▶ _What the task requires_
Drop every picture, then transcribe the remaining data exactly.

▶ _Source data_
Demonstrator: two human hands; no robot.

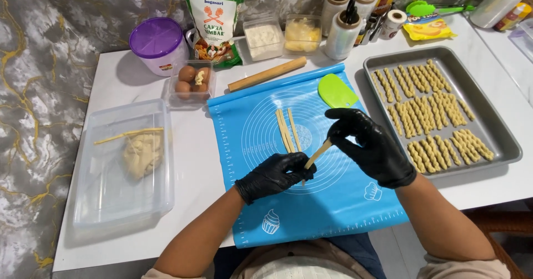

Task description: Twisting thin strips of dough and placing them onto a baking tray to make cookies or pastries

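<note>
Dough strip (317, 154) between both hands' fingers (338, 138)

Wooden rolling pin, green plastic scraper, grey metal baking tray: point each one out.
Wooden rolling pin (267, 73), head view, middle of its shaft.
Green plastic scraper (336, 92), head view, centre of its blade.
Grey metal baking tray (496, 124), head view, bare right floor.

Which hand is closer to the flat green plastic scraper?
The right hand is closer, just below the flat green plastic scraper. The left hand sits farther down and to the scraper's left, over the blue silicone mat.
</note>
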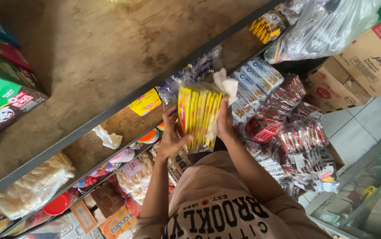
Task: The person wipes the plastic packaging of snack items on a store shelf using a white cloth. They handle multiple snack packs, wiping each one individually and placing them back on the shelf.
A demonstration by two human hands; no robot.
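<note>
Both hands' fingers (175, 144) apparently clasp yellow snack bundle (198, 116) upright.

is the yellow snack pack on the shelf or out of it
Out: the yellow snack pack is held clear of the shelf, left hand and right hand gripping its sides.

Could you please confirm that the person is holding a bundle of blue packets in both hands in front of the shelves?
Not quite: the packets are yellow, not blue, wrapped in clear plastic. The head view shows the left hand and the right hand gripping the bundle on either side, in front of the shelves. The blue packets lie stacked on a shelf behind it.
</note>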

▶ _Exercise result_
Demonstrator: two human hands; no robot.


Task description: Twisting thin strips of dough and placing them onto a baking tray to make cookies or pastries

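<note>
Dough strip (317, 154) between both hands' fingers (338, 138)

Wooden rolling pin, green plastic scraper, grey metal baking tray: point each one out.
Wooden rolling pin (267, 73), head view, middle of its shaft.
Green plastic scraper (336, 92), head view, centre of its blade.
Grey metal baking tray (496, 124), head view, bare right floor.

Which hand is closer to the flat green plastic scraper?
The right hand is closer, just below the flat green plastic scraper. The left hand sits farther down and to the scraper's left, over the blue silicone mat.
</note>
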Task: The person wipes the plastic packaging of snack items on a store shelf using a white cloth. They handle multiple snack packs, wiping each one individually and placing them back on the shelf.
A demonstration by two human hands; no robot.
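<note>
Both hands' fingers (175, 144) apparently clasp yellow snack bundle (198, 116) upright.

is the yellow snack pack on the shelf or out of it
Out: the yellow snack pack is held clear of the shelf, left hand and right hand gripping its sides.

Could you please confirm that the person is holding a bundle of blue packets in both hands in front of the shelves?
Not quite: the packets are yellow, not blue, wrapped in clear plastic. The head view shows the left hand and the right hand gripping the bundle on either side, in front of the shelves. The blue packets lie stacked on a shelf behind it.
</note>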

No additional output is expected.